Formam-se novas subjetividades com velocidade de escape às operações de acumulação e exploração do capital. Acelera-se, e desta vez sem mediações, um processo de multiplicação de relações, afetos, perspectivas e instituições de tipo novo, — um desbloqueio geral das capacidades naturais e culturais. Com isso, podem ser maquinados seres híbridos ao capital, formações subjetivas em estado deliquescente, trânsitos entre os planos heterogêneos de formas de vida, e instituições onde se pratica a autonomia. Essa maquinação depende de um perspectivismo. Só pode obter êxito ao materializar um plano de composição política, em que as diferenças possam atuar e produzir juntas. Juntas sem perder a força implicada nas próprias diferenças, organizando o viver na distância constitutiva entre elas, — e sem se reduzir a fórmulas vazias, palavras de ordem ou seitazinhas enfadonhas que confundem suas fraquezas psíquicas, desgraças íntimas e credos religiosos com trabalho político de verdade. O caso é reunir a imaginação com o pragmatismo, num ativismo alegre, porém não deslumbrado. O comunismo desmonta a lógica transcendental com que o capital se autojustifica. E assim, — só por esse fato e nada mais, — o sujeito liberta a produtividade do parasitismo capitalista, seus limites e suas brutais desigualdades.

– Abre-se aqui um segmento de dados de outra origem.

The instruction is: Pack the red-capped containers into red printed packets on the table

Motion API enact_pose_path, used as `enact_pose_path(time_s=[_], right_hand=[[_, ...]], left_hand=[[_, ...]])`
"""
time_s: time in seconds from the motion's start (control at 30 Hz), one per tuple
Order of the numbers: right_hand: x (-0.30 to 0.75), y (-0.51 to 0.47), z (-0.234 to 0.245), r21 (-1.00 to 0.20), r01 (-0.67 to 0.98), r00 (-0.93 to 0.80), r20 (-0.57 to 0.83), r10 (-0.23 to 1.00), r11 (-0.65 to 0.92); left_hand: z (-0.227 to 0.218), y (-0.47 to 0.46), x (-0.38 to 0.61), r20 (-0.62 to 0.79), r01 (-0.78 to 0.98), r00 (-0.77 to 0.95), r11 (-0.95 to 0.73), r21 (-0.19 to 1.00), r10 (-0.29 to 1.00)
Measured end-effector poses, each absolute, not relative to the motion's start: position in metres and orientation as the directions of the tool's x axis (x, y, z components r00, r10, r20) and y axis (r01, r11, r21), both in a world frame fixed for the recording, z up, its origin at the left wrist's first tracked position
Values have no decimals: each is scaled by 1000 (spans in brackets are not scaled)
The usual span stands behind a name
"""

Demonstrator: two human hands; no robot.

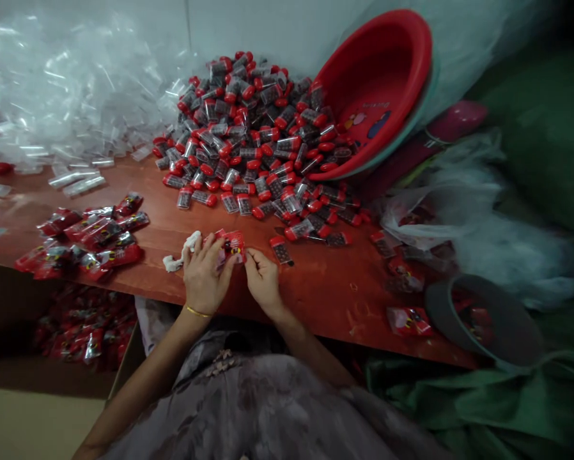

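Both of my hands meet at the near edge of a red-brown table (316, 287). My left hand (204, 271), with a gold bangle at the wrist, holds a small red printed packet (232, 245) by its left side. My right hand (263, 278) pinches the same packet at its right edge. A single red-capped clear tube (281, 249) lies just right of my hands. A crumpled bit of white material (184, 250) lies beside my left hand.
A big heap of red-capped tubes (253, 134) spills from a tipped red basin (378, 89). Clear sleeves (61, 96) are piled at the back left. Filled red packets (85, 239) lie at left, more in a box (85, 332) below. A grey bowl (483, 319) stands at right.
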State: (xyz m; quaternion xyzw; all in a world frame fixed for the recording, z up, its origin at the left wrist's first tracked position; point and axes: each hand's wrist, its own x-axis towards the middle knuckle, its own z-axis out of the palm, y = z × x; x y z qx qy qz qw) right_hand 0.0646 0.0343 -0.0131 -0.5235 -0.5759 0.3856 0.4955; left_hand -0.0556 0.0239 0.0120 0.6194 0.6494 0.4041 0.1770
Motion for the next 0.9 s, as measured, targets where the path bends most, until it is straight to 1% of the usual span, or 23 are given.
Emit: enact_pose_path(time_s=[0.07, 0.1, 0.13, 0.17, 0.2, 0.27, 0.33, 0.4, 0.47, 0.53, 0.6, 0.7, 0.77, 0.83, 0.87, 0.9], right_hand=[[67, 34, -15, -966, 204, 67, 174, 982, 157], [69, 34, -17, -971, 186, 70, 165, 984, 150], [69, 33, -19, -978, 156, 65, 146, 987, 135], [69, 33, -22, -987, 115, 61, 118, 991, 110], [68, 32, -25, -995, 62, 60, 85, 995, 81], [65, 30, -30, -998, -58, 53, 37, 998, 40], [63, 28, -32, -990, -136, 32, 29, 999, 33], [64, 26, -31, -988, -147, 36, 41, 999, 46], [66, 26, -28, -990, -130, 71, 42, 997, 51], [70, 26, -25, -995, -92, 88, 40, 995, 48], [72, 27, -24, -999, -23, 61, 44, 997, 46], [77, 28, -25, -996, 81, -10, 45, 999, 46], [85, 29, -25, -987, 151, -17, 59, 998, 61], [98, 31, -26, -947, 303, 22, 116, 993, 104], [106, 33, -26, -899, 421, 59, 161, 985, 122], [114, 35, -26, -824, 553, 92, 211, 973, 126]], left_hand=[[5, 26, -52, 63, 404, -211, 28, 914, 975], [1, 27, -50, -34, 257, -190, 84, 963, 981], [-3, 29, -47, -101, 126, -161, 122, 984, 982], [-6, 31, -43, -135, 28, -140, 141, 990, 981], [-8, 32, -40, -144, -34, -135, 141, 989, 980], [-8, 35, -34, -136, -89, -145, 124, 988, 980], [-4, 37, -30, -152, -131, -142, 133, 982, 978], [2, 37, -29, -182, -201, -117, 156, 967, 976], [6, 36, -30, -243, -280, -75, 214, 936, 967], [8, 34, -32, -311, -331, -31, 284, 900, 950], [7, 32, -33, -347, -333, -27, 319, 887, 937], [4, 32, -34, -307, -293, -82, 271, 917, 948], [2, 33, -36, -277, -278, -133, 232, 932, 952], [2, 35, -38, -268, -270, -181, 214, 939, 946], [3, 36, -39, -270, -264, -200, 214, 941, 942], [3, 37, -40, -276, -259, -212, 219, 941, 937]])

Este é o subcapítulo 3.1 da dissertação de minha lavra: “Produzir direitos, gerar o comunismo; teoria do sujeito em Badiou e Negri“. Para baixar na íntegra: http://www.4shared.com/office/V4llFHPP/CAVA_Bruno_-_Produzir_direitos.html
[1] FLORES, Joaquín H. Teoria crítica dos direitos humanos… Op. cit. p. 27
[2] Sirvo-me da elaboração teórica do direito comum, sob a inspiração da ética spinozana, por GUIMARAENS, Francisco de. Direito, ética e política em Spinoza. Op. cit. Recomendo especialmente o cotejamento com a deontologia kantiana, origem de muitos normativismos modernos, p. 163-210.

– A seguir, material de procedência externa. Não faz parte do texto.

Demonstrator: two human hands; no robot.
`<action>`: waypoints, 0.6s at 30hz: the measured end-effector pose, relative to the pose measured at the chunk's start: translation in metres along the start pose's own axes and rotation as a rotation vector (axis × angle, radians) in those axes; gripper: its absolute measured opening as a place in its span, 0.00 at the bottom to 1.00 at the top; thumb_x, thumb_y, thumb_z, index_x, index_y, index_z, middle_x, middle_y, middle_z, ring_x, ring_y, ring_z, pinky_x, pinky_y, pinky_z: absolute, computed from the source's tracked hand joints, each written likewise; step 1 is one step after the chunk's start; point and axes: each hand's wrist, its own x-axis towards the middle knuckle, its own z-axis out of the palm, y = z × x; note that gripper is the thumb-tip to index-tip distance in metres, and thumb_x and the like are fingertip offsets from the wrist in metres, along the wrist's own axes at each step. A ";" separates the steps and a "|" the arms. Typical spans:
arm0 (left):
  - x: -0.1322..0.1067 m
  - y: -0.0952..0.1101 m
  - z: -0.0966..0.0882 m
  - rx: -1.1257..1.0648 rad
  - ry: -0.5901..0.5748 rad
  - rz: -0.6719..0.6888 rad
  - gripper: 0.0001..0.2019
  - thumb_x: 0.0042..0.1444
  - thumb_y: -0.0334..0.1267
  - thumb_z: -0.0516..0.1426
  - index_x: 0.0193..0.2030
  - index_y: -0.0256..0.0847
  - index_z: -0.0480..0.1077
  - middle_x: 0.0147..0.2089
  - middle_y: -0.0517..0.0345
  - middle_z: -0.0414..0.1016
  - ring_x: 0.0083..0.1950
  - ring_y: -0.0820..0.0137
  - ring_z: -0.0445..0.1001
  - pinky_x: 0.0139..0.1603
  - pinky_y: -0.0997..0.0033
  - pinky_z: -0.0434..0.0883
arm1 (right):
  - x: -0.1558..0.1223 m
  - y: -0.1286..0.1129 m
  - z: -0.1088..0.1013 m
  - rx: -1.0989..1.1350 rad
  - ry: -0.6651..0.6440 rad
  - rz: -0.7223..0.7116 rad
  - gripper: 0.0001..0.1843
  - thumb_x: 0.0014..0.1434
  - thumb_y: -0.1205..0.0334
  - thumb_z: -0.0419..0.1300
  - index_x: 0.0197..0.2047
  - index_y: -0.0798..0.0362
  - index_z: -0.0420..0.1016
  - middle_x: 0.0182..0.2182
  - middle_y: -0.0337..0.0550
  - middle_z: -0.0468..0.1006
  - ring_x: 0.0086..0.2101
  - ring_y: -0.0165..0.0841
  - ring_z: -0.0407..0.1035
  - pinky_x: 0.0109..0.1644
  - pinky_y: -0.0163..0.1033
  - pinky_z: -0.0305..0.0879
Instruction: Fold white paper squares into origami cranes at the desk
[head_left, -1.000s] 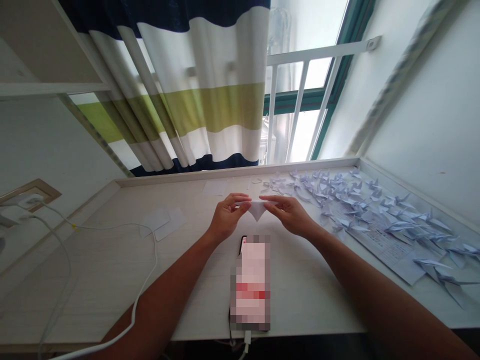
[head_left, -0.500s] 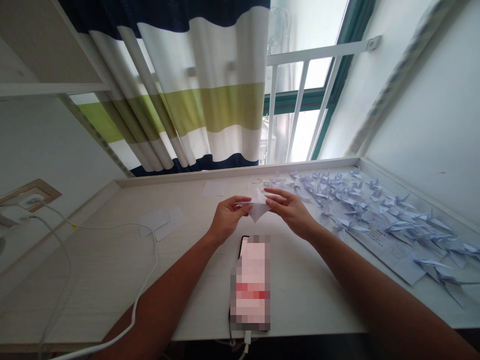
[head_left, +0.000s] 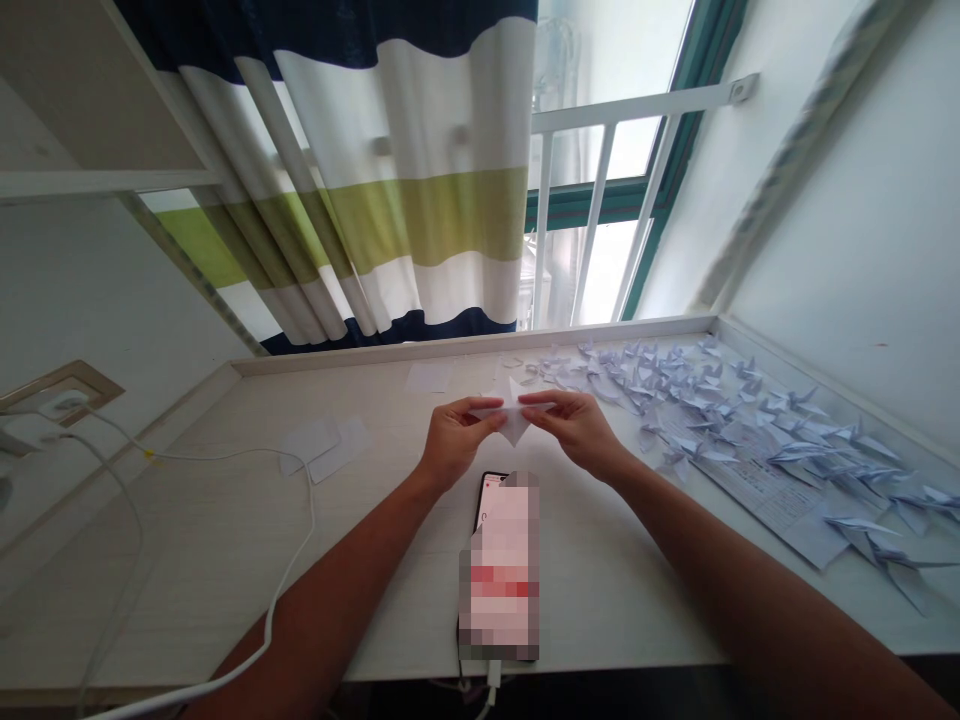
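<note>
Left hand [head_left: 451, 438] and right hand [head_left: 576, 426] over the pale surface [head_left: 420, 600]: the fingers of each pinch one side of a folded white paper [head_left: 514, 426], held between them with one tip toward the near side. Near: a smartphone [head_left: 499, 560] with a white charging plug [head_left: 494, 673]. Right: many paper cranes [head_left: 806, 452], some on a printed sheet [head_left: 757, 487]. Left: loose paper sheets [head_left: 343, 452] beneath a white cable [head_left: 313, 510]
</note>
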 end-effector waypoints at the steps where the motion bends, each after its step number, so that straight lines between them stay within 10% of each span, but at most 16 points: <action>1: 0.000 0.000 -0.001 0.012 -0.005 -0.007 0.17 0.45 0.44 0.74 0.42 0.40 0.84 0.37 0.51 0.85 0.37 0.65 0.81 0.42 0.64 0.79 | 0.000 0.000 0.000 0.006 0.003 -0.004 0.20 0.51 0.46 0.74 0.44 0.49 0.87 0.36 0.45 0.87 0.37 0.40 0.80 0.43 0.46 0.77; 9: 0.001 0.002 -0.001 -0.068 0.022 -0.010 0.18 0.42 0.44 0.75 0.40 0.39 0.84 0.38 0.50 0.86 0.37 0.64 0.82 0.43 0.61 0.80 | 0.000 0.004 0.005 0.001 0.023 -0.027 0.20 0.53 0.46 0.73 0.45 0.48 0.86 0.32 0.43 0.85 0.33 0.38 0.78 0.38 0.45 0.74; 18: 0.001 -0.008 0.007 -0.172 0.020 -0.033 0.17 0.43 0.44 0.75 0.38 0.39 0.84 0.37 0.52 0.85 0.37 0.67 0.81 0.46 0.62 0.78 | 0.003 0.011 0.008 -0.075 0.093 -0.173 0.15 0.54 0.45 0.72 0.39 0.44 0.87 0.50 0.46 0.81 0.54 0.44 0.73 0.59 0.53 0.72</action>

[3] Sirvo-me também das formulações do direito do comum, uma linha de elaboração do direito e das instituições fora da dialética moderna do público e do privado, do estado e do mercado. Por todos, Dentro/contro il diritto sovrano; Dallo Stato dei partiti ai movimenti della governance. Verona: ombre corte, 2009. Recomendo ainda a tese recém-publicada de MENDES, Alexandre F. Além da ‘tragédia do comum.’ 2012. 202 f. Tese (Doutorado em Direito) – Faculdade de Direito da Universidade do Estado do Rio de Janeiro, Rio de Janeiro. Disponível online em http://www.4shared.com/office/v4y85rOf/tese_Comum_AFMENDES.html. Acesso em 20 ago. 2012.

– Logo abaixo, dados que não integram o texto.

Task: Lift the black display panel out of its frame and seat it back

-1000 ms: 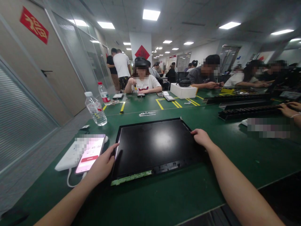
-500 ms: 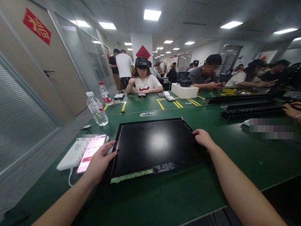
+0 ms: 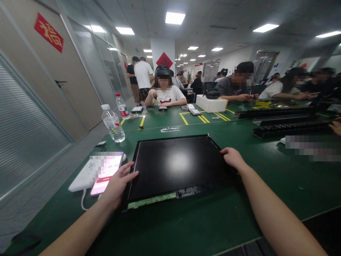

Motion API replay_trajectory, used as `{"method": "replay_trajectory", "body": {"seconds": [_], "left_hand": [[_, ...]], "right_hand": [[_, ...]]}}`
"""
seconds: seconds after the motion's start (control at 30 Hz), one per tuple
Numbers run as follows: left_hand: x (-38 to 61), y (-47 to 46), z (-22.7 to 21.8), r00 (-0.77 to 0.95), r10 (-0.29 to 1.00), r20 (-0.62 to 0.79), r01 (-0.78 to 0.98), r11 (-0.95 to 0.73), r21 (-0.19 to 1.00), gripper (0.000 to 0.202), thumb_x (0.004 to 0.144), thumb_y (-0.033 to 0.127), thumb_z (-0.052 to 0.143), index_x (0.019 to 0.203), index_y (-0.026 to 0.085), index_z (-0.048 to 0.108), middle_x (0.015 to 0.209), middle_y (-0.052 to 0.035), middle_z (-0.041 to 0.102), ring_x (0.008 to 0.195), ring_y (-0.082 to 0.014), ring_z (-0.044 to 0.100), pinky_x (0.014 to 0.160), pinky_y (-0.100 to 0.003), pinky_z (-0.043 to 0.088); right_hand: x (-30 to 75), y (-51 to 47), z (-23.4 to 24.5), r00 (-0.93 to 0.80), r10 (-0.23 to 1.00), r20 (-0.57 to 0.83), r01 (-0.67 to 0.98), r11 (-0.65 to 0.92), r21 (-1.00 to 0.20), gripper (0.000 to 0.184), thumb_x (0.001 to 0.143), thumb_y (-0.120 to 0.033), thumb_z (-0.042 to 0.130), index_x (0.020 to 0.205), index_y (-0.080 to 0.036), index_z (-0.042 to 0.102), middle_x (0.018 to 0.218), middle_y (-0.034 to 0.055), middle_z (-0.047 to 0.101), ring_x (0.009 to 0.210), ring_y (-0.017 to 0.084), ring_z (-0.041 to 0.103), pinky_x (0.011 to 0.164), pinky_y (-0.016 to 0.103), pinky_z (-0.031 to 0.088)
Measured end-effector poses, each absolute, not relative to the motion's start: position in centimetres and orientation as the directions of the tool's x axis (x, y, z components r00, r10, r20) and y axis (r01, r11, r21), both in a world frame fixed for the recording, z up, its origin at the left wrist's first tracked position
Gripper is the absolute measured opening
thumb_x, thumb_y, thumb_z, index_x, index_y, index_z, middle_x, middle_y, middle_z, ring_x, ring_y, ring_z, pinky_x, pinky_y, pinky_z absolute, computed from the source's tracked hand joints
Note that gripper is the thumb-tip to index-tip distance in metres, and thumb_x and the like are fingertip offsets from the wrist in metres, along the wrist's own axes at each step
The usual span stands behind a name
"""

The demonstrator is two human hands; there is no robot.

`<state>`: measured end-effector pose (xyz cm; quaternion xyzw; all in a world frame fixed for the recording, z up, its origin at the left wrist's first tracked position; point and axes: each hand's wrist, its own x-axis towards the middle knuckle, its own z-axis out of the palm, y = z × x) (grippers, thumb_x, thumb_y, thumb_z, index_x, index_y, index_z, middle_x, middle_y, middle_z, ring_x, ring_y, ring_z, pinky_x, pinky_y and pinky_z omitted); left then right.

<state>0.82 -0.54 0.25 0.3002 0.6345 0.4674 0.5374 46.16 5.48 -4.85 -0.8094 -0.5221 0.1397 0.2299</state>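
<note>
A flat black display panel [image 3: 176, 165] lies on the green table [image 3: 186, 220] in front of me, with a green circuit strip along its near edge. My left hand [image 3: 118, 184] grips the panel's left edge, fingers curled over the rim. My right hand [image 3: 233, 158] holds the right edge, fingers wrapped under it. A phone [image 3: 106, 173] with a lit pink screen rests on a white power bank just left of my left hand.
A clear water bottle [image 3: 113, 123] stands at the left, a second bottle [image 3: 122, 106] behind it. A white box [image 3: 211, 103] and long black trays [image 3: 287, 128] lie farther back and right. Several people sit across the table. Another person's hand [image 3: 336, 127] shows at right.
My left hand slid a little farther over the panel's left edge. The view drifted slightly; the panel stays flat on the table.
</note>
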Motion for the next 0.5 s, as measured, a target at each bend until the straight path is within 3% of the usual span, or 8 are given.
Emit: {"method": "replay_trajectory", "body": {"seconds": [0.33,0.5], "left_hand": [[0.83,-1.02,0.55,-0.163,0.880,-0.447,-0.225,0.408,0.885,0.073,0.086,0.003,0.067,0.152,0.029,0.046,0.100,-0.0080,0.081,0.072,-0.0250,0.080,0.056,-0.030,0.066],[0.91,-1.09,0.40,-0.115,0.896,-0.430,-0.227,0.397,0.889,0.071,0.085,0.000,0.066,0.150,0.022,0.049,0.103,-0.0101,0.081,0.079,-0.0255,0.080,0.064,-0.031,0.067]], "right_hand": [[45.97,5.22,-4.53,0.414,0.911,0.002,0.782,-0.354,-0.512,0.043,0.073,0.001,0.053,0.102,-0.018,0.078,0.116,0.0106,0.073,0.108,0.025,0.068,0.092,0.030,0.050],[46.05,5.20,-4.65,0.416,0.909,0.019,0.777,-0.344,-0.526,0.041,0.073,0.001,0.054,0.100,-0.018,0.078,0.114,0.0116,0.074,0.106,0.025,0.068,0.092,0.031,0.050]]}}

[4] SPINOZA, Ética. Tradução de Tomaz Tadeu. Belo Horizonte: Autêntica, 2007. 6ª definição dos afetos. p. 241.
[5] FLORES, Joaquín H. Teoria crítica dos direitos humanos. Op. cit. p. 185
[6] “Deus age pela mesma necessidade pela qual compreende a si próprio, isto é, que assim se segue da necessidade da natureza divina que Deus compreende a si próprio (como, unanimemente, afirmam todos), também se segue da mesma necessidade que Deus faça infinitas coisas, de infinitas maneiras. (…) a potência de Deus não é senão sua essência atuante [actuosam essentiam]” SPINOZA, Ética. Op. cit. II, 3, escólio. p. 83.